It looks ordinary enough. Not much different from any other bank built in the early twentieth century. This particular bank is in Vernal, Utah, and there is something about it that is unique.
Freight rates for shipping to the isolated Uinta Basin town were prohibitive, so an alternative was devised. The Bank of Vernal is built from bricks shipped to the community via parcel post through the United States Post Office.
Here’s the story, as quoted from a sign on the sidewalk across the intersection from the bank. Other sources generally agree with this telling, although you’ll see a huge difference in numbers, and numbers that don’t add up, compared to other accounts.
“How Far Would You Carry A Brick For Seven Cents?
“The building located diagonally from you . . . [was] originally the Bank of Vernal. Did you know that this building was shipped to Vernal through the US Post Office brick by brick?
“All of the decorative brick, 5,000 packages weighing 50 pounds each, were sent from Salt Lake City, Utah, by parcel post because it was half the rate of normal freight.
“Today, Salt Lake City is only 3 hours away by automobile. In 1916, it took approximately 4 days to receive a parcel post shipment. The brick first had to travel 309 miles by the Denver and Rio Grande Western Railway to Mack, Colorado. It was then transferred onto the narrow-gauge railroad of the Uintah Railway. From Mack, it climbed 63 miles north, up the steepest railroad grade in North America into the desert mining town of Watson. From here, the brick was loaded onto 17 six-horse wagons for the 2-day and 60-mile ride through Devil’s playground and over the Alhandra River Ferry to Vernal.
“Imagine, all of that work for only seven cents postage per brick!”

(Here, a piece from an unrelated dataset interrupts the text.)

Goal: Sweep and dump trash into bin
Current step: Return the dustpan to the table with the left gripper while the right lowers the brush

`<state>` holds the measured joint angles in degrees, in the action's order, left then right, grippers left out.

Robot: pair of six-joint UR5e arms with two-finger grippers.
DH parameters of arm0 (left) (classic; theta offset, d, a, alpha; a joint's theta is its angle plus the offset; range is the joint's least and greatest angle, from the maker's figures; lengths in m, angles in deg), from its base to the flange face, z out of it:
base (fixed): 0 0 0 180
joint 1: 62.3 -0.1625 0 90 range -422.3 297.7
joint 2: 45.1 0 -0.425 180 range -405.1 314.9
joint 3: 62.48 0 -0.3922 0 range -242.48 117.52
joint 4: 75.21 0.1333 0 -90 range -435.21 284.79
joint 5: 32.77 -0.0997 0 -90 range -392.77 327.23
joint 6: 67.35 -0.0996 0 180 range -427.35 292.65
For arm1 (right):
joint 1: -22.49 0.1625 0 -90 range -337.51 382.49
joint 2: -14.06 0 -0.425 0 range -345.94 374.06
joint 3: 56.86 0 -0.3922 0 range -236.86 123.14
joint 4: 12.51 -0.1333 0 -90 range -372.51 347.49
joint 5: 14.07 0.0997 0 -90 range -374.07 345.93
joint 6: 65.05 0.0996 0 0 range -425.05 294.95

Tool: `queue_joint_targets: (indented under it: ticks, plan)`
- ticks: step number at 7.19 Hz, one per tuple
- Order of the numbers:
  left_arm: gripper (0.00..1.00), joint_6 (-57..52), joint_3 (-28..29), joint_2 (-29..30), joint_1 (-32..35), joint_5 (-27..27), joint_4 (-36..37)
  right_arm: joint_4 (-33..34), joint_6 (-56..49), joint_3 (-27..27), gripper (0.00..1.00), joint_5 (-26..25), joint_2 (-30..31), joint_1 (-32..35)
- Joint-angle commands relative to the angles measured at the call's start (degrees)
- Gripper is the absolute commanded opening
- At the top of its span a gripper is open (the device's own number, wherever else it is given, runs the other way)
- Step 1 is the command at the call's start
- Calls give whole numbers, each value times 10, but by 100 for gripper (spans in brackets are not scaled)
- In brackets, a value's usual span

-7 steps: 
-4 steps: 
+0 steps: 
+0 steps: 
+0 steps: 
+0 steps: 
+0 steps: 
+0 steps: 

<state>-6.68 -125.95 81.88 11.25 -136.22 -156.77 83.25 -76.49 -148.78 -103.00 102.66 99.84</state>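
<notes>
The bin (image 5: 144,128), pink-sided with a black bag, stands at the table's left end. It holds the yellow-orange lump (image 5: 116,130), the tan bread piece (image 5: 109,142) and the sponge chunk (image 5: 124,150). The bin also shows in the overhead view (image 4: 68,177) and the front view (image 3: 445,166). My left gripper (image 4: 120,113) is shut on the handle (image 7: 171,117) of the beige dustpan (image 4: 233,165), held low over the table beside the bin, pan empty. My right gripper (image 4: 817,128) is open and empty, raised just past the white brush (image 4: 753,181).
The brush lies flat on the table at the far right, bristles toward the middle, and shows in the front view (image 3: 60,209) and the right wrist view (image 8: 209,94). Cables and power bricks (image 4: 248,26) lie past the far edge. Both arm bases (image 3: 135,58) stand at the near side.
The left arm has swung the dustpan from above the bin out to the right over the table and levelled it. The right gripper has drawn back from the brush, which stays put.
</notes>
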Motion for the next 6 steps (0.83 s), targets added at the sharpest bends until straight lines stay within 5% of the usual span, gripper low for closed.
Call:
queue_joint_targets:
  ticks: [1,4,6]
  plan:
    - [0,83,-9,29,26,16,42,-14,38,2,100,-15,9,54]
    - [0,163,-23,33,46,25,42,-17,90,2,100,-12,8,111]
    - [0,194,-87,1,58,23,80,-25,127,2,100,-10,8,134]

A smaller plaque, affixed to the bank’s brick wall by the Uintah County Landmark Register, reads, “The Bank of Vernal was built with bricks shipped from Salt Lake City to Vernal in 1916. Bank officials wanted hard-fired bricks for their enduring building. Because Vernal was in Salt Lake City’s second postal zone, mailed bricks cost half the amount of freighted bricks. Due to the distance, weight and difficulty of the flood of bricks mailed, postal regulations were changed across the country, and the Bank of Vernal became known as the ‘Parcel Post Bank.’ The Bank of Vernal is also on the Utah Register of Historic Places”
An online history of the United States Postal Service adds these details (and discrepancies): John B. Cahoon of the Salt Lake Pressed Brick Company recalled that his company shipped 15,000 bricks to Vernal via Parcel Post. The bricks were individually wrapped in paper and packed ten to a wooden crate to meet the maximum allowable 50-pound limit for packages. In total, the bricks filled 1,500 crates and weighed about 37½ tons.
Cement And Nails Also Mailed To Vernal
USPS history also goes beyond the bricks: The Bank of Vernal’s bricks weren’t the only unusually large shipments received at the [Vernal] Post Office that summer. Cheap postage rates contributed to a construction boom. Many building materials, including cement, plaster, nails, and other hardware, poured into town.
Meanwhile, all the merchants in town received merchandise for their stores via Parcel Post. In September 1916, a train carload of twelve tons of canned tomatoes—9,720 cans packed in 486 cases—arrived at the Vernal Post Office for area stores.
There are still plenty of canned tomatoes on grocery store shelves in Vernal, but they did not get there by mail. All those Parcel Post shipments to Vernal prompted changes in postal regulations, and you can’t do that sort of thing anymore. However, with modern highways built since the construction of the bank in 1916, you can ship to Vernal through most any common carrier.